Rabu, 08 September 2010
LEBARAN DALAM PERTAPAAN
Satu hari lagi, lebaran akan tiba. Itu berarti masa tersulit akan datang menyapaku. Semoga saja aku tidak berlinang air mata mengingat masa-masa indah di Indonesia. Baru tahun ini aku benar-benar tidak bisa merayakan Idul Fitri bersama keluarga, baik keluarga kecilku maupun keluarga besarku. Sedih nian rasa hati, tapi itu semua sudah kuperkirakan jauh-jauh hari sebelum keberangkatan.
Di Iowa, aku begitu merasa terasing. Bisa kukatakan bahwa saat ini aku seperti sedang bertapa di sebuah gua yang sunyi atau di ujung bukit yang sepi. Meskipun banyak orang berlalu lalang di sekitarku, namun mereka tidak ada yang peduli, meski hanya sekedar bertegur sapa. Semua sibuk dengan pekerjaan masing-masing. Satu sisi aku senang karena aku akan bisa konsentrasi mengerjakan proyek penelitianku yang dikejar waktu. Namun, sisi lain, hatiku berontak. Aku belum pernah mengalami kehidupan sesepi ini. Aku sudah berusaha membunuh kesendirianku dengan cara memasuki dua kelas formal dan bergaul dengan banyak orang di acara cultural sharing setiap minggunya. Namun entah, mungkin karena biasanya aku begitu aktif bertemu orang setiap harinya sehingga aku benar-benar merasa aneh dengan kehidupanku saat ini.
Di kantor aku mendapat fasilitas lengkap: satu ruang kerja dengan berbagai pirantinya seperti komputer, meja tulis, dan rak buku. Seharian kuhabiskan waktuku untuk menatap layar monitor dan membaca buku. Memang, kesempatan ini tentu langka dan sangat berharga mengingat waktu penulisan disertasiku tinggal sebentar lagi. Aku seperti dikurung untuk segera menuntaskan beban studiku sehingga kelak saat aku balik ke Indonesia, aku tinggal meneruskan hidupku pada tahap selanjutnya. Untuk hal ini, aku tentu sangat bersyukur. Aku berharap aku bisa mencapai target maksimal yang telah aku canangkan, yakni selesai 80% draft disertasi.
Di rumah, aku mempunyai ruang kamar yang cukup lega dan lumayan nyaman. Semua perlengkapan belajar, masak, dan tidur sudah lengkap. Aku bisa istirahat kapan saja tanpa diganggu oleh orang lain. Aku juga bisa membuat makanan apa saja sesuka hatiku tanpa rikuh dengan tetangga. Tempat tidur empuk pemberian kawan juga sudah terhampar. Tentu aku tidak boleh lupa mengucap syukur atas semua karunia ini.
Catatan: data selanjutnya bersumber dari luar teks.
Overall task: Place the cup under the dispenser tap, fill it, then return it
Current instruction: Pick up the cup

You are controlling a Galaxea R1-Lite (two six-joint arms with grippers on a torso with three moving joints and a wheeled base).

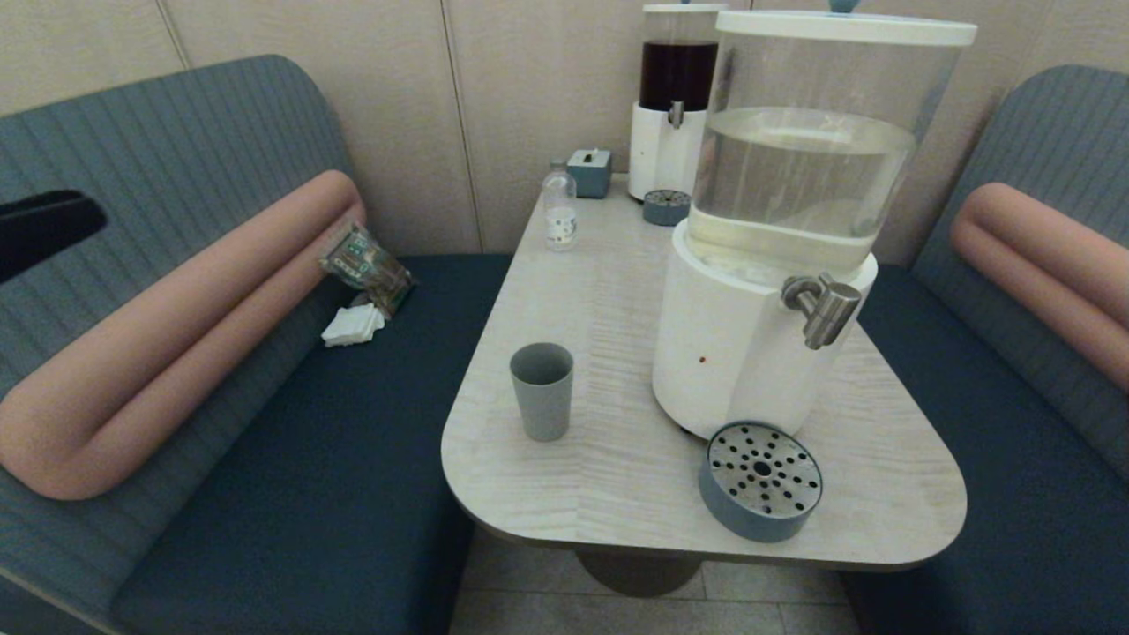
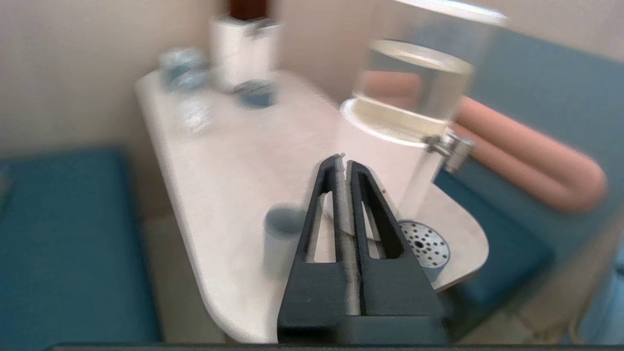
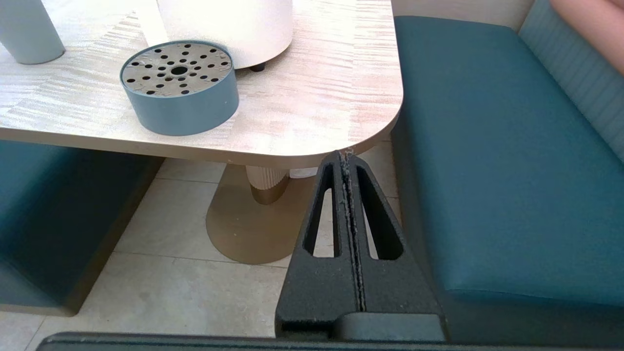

Begitu pula di perpustakaan. Aku bebas meminjam buku apa saja dalam waktu sangat lama. Aku bisa mengakses database online baik jurnal maupun buku. Jika aku membutuhkan buku untuk koleksi sendiri aku bisa membelinya online melalui Amazon. Ini semua fasilitas sungguh menakjubkan bagiku untuk bisa segera menjadi orang yang memiliki ilmu pengetahuan luas sebagai investasi masa depan untuk mencapai tujuan hidupku sebagai orang yang dapat memberikan manfaat bagi lingkungannya. Aku berharap mampu mengabdikan ilmu yang kuperoleh dengan susah payah ini kepada keluargaku, tempat kerjaku, dan masyarakat luas yang mungkin membutuhkan setetes ilmu yang dititipkan tuhan kepadaku.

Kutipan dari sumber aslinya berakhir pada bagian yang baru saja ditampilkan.